Does "Google Safe Browsing" track you while using Tor?

I don't even know what it is. But someone is posting about it in a Tor thread. (What happened to the quote feature? To highlight quotes. It has disappeared.)

These are quotes from the thread:

"WARNING: WARNING: WARNING: Google’s Safe Browsing IS AGAIN not deleted from Firefox!!!! You need to do it manualy! This version has AGAIN a unique ID where Google can track you!! Means, Google is able to track you any time you start using TOR!!! Can't understand whay the developer don't take care about this..."

"Please show us how to manually delete Google's Safe Browsing from Firefox or Iceweasel. Note to Tor developers: Could you please ensure that Google's Safe Browsing is deleted from future versions of TBB?"

"IT IS A SHAME THAT PRIVACY SOFTWARE AS TOR ALLOWS GOOGLE TO TRACK YOU ANY TIME YOU USE TOR: IT SEND YOUR UNIQUE FIREFOX VERSION TO THE GOOGLE SERVER IN THE USA:"

https://blog.torproject.org/blog/tor-browser-354-released

 

I just looked in Whonix, which uses stock Tor-browser Firefox, and both "browser.safebrowsing.enabled" and "browser.safebrowsing.malware.enabled" in about:config are "false".

I'm not sure what they're referring to.

 

I haven't looked at the safebrowsing related code, but I can say that with those preferences disabled a normal FF28 will still create some safebrowsing related files in the profile subdir named safebrowsing. Which could cause some confusion.

Are these present/disabled in Tor-Browser?
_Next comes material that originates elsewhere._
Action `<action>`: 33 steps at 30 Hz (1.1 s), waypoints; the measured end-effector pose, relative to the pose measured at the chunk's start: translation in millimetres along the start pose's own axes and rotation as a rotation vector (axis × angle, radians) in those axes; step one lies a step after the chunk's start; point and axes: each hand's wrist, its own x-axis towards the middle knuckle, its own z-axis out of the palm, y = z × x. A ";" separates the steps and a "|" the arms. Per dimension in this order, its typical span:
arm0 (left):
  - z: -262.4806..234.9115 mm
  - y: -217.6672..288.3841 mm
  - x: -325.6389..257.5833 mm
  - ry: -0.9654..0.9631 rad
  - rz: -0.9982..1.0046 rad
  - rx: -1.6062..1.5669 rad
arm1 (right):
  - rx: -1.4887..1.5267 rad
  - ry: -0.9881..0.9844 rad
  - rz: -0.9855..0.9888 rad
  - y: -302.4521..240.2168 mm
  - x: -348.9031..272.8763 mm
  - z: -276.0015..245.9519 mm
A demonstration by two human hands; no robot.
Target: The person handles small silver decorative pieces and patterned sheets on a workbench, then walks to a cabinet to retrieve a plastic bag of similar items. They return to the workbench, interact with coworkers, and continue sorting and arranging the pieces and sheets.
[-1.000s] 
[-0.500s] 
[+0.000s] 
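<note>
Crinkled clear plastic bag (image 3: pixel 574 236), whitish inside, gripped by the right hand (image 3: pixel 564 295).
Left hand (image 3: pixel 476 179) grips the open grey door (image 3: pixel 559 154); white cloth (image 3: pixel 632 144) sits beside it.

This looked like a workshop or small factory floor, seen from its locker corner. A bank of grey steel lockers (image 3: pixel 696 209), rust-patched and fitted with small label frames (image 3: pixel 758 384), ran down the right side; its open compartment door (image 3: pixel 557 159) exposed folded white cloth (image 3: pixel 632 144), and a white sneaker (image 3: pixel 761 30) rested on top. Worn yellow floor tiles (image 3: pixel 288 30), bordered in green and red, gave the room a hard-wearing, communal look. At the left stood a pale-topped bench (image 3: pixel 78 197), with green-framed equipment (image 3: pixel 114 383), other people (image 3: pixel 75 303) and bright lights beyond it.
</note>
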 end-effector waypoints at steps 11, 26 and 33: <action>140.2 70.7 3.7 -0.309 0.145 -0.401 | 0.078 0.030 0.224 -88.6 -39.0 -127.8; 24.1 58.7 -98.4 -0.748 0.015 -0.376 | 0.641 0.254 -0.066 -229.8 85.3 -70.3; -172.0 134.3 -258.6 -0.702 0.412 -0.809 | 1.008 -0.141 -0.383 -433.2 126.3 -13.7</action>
services.sync.prefs.sync.browser.safebrowsing.enabled
services.sync.prefs.sync.browser.safebrowsing.malware.enabled

 

They're both present and enabled ("true").

 

Those are just preferences for firefox sync, which it's unlikely you're using. In other words, it doesn't matter what they are set to.

 

Figured it was worth trying to rule out the "unexpected results due to their use of sync" explanation. Also, unlike the core safebrowsing prefs which are #ifdef MOZ_SAFE_BROWSING, those sync related ones are #ifdef MOZ_SERVICES_SYNC. Which I was curious about. So thanks mirimir.

 

Thanks!

 

Thanks buddy.

 

I know that I disable this in the about:config in FF, and delete the URL's is would connect to as well. And yet I STILL get D+ prompts that it's trying to do something... which I block. Yet another good reason to use a HIPS. Even if you disable/turn off certain things, or put your trust in certain software, that's no guarantee that it won't try to do something shady in the future. I like to know everything that's happening on my box and not just assume all is well.